Problem. The required output is all lines below that contain the word "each".

Input records.

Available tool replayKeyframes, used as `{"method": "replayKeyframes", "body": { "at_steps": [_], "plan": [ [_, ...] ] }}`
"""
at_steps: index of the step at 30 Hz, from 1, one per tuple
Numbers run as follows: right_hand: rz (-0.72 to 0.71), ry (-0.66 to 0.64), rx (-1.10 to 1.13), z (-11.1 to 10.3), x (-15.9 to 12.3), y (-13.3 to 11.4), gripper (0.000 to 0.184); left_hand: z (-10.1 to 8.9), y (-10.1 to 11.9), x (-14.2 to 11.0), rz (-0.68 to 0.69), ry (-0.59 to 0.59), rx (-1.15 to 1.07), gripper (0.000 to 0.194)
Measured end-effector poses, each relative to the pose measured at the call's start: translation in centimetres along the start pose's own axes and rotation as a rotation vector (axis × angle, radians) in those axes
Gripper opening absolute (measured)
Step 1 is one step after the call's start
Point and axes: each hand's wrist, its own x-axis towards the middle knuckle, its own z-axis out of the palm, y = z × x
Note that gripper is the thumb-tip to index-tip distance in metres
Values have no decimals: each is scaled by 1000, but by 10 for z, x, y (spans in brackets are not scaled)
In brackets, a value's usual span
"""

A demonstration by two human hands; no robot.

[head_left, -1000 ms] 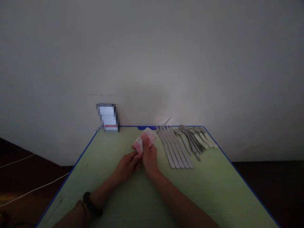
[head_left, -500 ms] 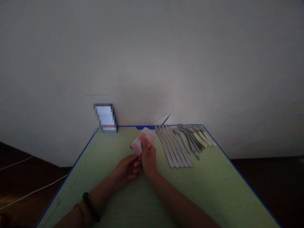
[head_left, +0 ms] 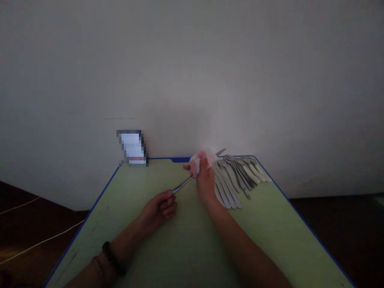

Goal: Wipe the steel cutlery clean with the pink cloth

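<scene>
A metal table knife (head_left: 183, 183) is held up slantwise over the table, its blade tip pointing to the far right. My left hand (head_left: 162, 208) pinches the end of its handle. Wrapped around the middle of the knife is a pink and white cloth (head_left: 196, 163), gripped by my right hand (head_left: 206, 180). The blade tip sticks out beyond the cloth. Under and beside my right hand lies a row of several table knives (head_left: 229, 190), partly hidden by that hand.
Right of the knives lie several metal spoons and forks (head_left: 241, 172), then some pale-handled cutlery (head_left: 259, 173). A phone-like device with a blurred screen (head_left: 132, 148) leans at the back left. The green table (head_left: 180, 248) has a blue edge and meets the wall (head_left: 180, 80).
My right hand and the cloth have slid along the knife towards the blade tip, right and away. More of the handle now shows between my hands.
</scene>
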Motion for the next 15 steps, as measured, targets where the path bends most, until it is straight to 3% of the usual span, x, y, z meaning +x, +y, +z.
{"method": "replayKeyframes", "body": {
  "at_steps": [4,7,11,15],
  "plan": [
    [-37,57,72,-12,19,-22,50,1,2,-2,25,-125,45,41],
    [-50,82,117,-17,25,-31,49,-1,2,-1,33,-155,137,43],
    [-35,111,106,-17,24,-33,49,-4,0,2,38,-137,357,41],
    [-14,-2,-15,-4,3,-13,48,1,-6,1,123,20,627,45]
  ]
}}
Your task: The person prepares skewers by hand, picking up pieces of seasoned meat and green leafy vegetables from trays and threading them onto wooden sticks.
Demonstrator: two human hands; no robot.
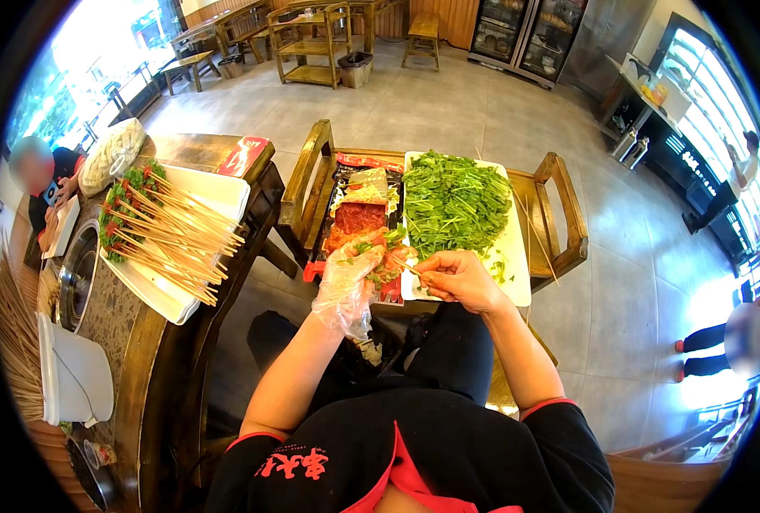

Solved exercise.
Measured end-effector poses, each relative to the pose measured at the call's start: translation in centimetres along the start pose's own axes and rotation as a rotation vector (axis × angle, radians) in those axes
Point and axes: each hand's wrist, its own x-axis towards the middle knuckle, its own z-axis out of the palm, y = z × x
Values have no decimals: each is scaled by 1000, but by 10 for z, x, y (spans in brackets are not scaled)

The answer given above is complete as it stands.